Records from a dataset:
^^^^^^^^^^^^^^^^
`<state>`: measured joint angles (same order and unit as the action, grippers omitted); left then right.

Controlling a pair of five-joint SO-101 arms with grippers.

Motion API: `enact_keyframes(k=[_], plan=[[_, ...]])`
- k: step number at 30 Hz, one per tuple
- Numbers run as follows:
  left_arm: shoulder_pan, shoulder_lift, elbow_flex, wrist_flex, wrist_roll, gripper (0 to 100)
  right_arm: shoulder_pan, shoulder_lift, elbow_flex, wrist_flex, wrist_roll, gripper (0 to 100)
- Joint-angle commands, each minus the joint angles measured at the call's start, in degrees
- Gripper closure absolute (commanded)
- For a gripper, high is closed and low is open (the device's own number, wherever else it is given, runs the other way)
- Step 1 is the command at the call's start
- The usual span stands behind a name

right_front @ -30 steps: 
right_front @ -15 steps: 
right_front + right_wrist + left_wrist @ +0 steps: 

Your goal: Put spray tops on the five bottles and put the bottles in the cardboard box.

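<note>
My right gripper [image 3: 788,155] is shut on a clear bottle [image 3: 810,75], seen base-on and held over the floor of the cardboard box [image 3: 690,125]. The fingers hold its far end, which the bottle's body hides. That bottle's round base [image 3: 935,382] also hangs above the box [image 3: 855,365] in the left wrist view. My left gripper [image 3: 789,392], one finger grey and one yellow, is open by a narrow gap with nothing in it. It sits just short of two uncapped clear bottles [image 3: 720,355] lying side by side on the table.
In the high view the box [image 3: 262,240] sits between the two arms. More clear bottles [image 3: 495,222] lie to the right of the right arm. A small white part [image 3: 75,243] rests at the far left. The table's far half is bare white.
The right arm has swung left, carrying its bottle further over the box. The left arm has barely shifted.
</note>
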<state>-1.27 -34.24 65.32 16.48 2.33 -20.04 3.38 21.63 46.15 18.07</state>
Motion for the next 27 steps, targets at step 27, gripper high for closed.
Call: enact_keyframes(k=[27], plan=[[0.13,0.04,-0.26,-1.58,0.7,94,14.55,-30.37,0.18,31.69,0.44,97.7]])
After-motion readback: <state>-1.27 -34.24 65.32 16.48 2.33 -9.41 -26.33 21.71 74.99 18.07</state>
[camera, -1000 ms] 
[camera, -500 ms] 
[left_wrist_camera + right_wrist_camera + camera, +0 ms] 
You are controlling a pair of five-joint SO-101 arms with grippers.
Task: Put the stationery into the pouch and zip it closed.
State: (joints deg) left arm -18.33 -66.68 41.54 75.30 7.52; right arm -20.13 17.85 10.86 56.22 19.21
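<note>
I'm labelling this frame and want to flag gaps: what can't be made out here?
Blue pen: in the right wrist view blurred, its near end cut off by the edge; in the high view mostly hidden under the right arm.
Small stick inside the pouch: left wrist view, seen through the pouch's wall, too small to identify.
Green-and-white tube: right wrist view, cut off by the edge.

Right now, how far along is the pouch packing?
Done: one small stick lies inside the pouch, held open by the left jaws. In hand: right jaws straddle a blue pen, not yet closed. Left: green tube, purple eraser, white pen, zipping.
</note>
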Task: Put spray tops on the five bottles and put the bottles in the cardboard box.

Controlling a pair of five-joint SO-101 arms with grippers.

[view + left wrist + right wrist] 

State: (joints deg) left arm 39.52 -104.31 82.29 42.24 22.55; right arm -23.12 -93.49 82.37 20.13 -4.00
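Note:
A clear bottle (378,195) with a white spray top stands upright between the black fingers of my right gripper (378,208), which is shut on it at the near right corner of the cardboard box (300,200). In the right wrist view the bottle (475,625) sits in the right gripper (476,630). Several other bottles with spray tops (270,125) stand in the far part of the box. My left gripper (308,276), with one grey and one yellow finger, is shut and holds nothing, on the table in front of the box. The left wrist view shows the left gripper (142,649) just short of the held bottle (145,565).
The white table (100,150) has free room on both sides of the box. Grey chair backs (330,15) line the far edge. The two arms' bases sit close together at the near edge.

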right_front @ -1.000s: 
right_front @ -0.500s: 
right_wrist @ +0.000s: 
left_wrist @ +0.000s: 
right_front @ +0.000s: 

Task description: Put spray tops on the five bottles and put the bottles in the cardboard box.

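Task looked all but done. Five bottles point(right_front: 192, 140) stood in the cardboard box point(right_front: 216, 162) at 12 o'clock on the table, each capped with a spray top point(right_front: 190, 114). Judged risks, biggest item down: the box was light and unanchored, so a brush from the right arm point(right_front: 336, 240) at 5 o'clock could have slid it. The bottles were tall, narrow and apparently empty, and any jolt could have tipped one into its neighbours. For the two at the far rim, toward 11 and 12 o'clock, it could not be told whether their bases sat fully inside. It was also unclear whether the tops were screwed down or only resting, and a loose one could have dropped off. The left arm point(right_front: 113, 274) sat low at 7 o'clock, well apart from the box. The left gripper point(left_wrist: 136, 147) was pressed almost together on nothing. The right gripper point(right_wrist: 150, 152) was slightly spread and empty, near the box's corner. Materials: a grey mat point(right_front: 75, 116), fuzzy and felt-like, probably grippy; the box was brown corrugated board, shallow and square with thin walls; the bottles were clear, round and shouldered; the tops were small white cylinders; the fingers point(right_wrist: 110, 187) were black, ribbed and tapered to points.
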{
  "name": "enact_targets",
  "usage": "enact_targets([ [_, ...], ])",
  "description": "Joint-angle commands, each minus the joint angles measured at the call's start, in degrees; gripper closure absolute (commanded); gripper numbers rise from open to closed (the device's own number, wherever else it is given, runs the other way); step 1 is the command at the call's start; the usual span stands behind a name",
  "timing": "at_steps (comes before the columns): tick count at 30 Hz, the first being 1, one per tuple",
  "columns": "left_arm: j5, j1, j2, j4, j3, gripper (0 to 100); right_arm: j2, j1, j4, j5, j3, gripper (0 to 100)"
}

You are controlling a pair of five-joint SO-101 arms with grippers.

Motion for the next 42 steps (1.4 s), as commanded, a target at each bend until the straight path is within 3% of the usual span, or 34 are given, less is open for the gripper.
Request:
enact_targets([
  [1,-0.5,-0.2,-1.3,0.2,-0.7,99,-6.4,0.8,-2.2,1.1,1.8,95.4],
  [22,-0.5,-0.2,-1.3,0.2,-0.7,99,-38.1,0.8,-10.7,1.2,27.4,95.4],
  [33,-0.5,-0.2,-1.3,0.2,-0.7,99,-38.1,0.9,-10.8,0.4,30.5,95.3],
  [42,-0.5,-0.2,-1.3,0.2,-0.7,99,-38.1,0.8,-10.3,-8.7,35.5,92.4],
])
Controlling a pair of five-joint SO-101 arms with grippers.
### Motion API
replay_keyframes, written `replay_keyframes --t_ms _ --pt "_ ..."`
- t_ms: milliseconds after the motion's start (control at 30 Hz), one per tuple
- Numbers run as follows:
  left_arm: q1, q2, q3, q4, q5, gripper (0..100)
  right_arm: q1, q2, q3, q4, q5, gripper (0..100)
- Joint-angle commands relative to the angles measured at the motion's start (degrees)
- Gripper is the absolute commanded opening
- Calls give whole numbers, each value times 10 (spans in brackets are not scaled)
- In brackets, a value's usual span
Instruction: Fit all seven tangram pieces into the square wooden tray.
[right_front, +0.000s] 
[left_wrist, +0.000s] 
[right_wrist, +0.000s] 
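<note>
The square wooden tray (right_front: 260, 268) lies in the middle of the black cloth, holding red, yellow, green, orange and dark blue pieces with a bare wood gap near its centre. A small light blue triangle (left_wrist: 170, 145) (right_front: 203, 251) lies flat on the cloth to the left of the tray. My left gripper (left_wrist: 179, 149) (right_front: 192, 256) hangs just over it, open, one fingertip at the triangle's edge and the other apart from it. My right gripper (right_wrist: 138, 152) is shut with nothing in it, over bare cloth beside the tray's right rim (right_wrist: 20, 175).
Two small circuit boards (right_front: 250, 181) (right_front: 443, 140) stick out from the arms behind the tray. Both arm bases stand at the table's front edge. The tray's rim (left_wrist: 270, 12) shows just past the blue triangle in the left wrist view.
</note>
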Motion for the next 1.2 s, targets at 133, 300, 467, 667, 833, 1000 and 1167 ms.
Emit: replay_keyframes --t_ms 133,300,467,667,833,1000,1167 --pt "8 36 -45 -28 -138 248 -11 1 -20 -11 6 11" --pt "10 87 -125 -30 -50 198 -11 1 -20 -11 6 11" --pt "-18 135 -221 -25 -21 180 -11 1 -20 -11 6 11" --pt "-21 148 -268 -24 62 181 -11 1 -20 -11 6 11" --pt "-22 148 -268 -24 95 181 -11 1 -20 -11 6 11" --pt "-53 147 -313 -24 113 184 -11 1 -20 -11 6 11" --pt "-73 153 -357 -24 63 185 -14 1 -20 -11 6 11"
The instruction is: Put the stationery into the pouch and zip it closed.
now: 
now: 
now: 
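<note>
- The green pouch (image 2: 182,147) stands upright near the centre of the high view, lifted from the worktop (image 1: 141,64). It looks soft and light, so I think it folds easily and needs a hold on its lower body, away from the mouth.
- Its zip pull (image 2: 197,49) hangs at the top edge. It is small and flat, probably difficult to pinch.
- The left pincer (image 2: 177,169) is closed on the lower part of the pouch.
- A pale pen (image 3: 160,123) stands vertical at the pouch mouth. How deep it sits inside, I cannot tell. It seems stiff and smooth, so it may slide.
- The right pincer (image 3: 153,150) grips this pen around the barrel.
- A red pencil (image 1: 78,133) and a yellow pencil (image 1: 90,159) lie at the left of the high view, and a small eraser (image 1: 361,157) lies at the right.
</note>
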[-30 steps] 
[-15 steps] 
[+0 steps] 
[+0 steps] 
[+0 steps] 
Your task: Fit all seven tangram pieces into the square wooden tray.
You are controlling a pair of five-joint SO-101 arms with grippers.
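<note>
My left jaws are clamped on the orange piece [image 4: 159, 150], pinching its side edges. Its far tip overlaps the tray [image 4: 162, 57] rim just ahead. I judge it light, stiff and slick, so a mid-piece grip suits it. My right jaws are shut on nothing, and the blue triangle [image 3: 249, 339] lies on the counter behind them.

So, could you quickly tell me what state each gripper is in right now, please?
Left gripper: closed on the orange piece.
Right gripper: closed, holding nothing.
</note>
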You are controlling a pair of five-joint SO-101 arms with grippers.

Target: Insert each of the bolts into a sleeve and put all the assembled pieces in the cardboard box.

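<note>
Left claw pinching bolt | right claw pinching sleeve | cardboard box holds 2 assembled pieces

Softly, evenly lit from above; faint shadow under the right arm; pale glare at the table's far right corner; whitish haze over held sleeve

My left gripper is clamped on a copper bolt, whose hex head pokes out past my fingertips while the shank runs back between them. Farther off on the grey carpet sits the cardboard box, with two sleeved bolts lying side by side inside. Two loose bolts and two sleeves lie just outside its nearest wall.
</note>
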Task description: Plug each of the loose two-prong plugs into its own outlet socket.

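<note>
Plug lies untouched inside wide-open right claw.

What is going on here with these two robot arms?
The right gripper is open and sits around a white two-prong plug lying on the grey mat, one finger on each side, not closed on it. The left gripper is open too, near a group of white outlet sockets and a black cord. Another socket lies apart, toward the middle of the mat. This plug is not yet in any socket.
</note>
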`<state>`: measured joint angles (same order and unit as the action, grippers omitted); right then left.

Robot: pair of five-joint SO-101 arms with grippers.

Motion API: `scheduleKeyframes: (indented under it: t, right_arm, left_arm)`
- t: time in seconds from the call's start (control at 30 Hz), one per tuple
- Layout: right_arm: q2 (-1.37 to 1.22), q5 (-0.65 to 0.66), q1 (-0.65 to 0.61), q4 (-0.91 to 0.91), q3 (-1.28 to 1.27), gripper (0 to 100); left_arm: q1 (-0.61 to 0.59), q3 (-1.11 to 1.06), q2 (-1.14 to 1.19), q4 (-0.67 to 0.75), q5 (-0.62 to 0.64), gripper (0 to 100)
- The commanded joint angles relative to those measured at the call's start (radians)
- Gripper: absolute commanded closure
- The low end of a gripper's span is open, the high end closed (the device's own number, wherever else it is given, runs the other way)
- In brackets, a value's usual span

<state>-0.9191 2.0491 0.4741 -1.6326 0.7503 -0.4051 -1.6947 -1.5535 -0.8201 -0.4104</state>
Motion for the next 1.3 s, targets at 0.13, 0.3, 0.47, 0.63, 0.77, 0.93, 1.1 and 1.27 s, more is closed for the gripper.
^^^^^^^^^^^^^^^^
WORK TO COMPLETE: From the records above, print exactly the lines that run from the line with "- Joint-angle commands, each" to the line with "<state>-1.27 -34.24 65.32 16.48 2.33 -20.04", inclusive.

EXERCISE OUTPUT:
- Joint-angle commands, each minus the joint angles measured at the call's start, in degrees
- Gripper closure absolute (commanded)
- For a gripper, high is closed and low is open (the device's own number, wherever else it is given, runs the other way)
- Step 1 is the command at the call's start
- The usual span stands behind a name

right_front @ -30 steps: 
right_front @ -15 steps: 
right_front + right_wrist + left_wrist @ +0 steps: 

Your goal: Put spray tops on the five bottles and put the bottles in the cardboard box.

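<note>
My right gripper [image 3: 788,155] is shut on a clear bottle [image 3: 810,75], seen base-on and held over the floor of the cardboard box [image 3: 690,125]. The fingers hold its far end, which the bottle's body hides. That bottle's round base [image 3: 935,382] also hangs above the box [image 3: 855,365] in the left wrist view. My left gripper [image 3: 789,392], one finger grey and one yellow, is open by a narrow gap with nothing in it. It sits just short of two uncapped clear bottles [image 3: 720,355] lying side by side on the table.
In the high view the box [image 3: 262,240] sits between the two arms. More clear bottles [image 3: 495,222] lie to the right of the right arm. A small white part [image 3: 75,243] rests at the far left. The table's far half is bare white.
The right arm has swung left, carrying its bottle further over the box. The left arm has barely shifted.
</note>
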<state>-1.27 -34.24 65.32 16.48 2.33 -20.04 3.38 21.63 46.15 18.07</state>

There's no more to this exercise.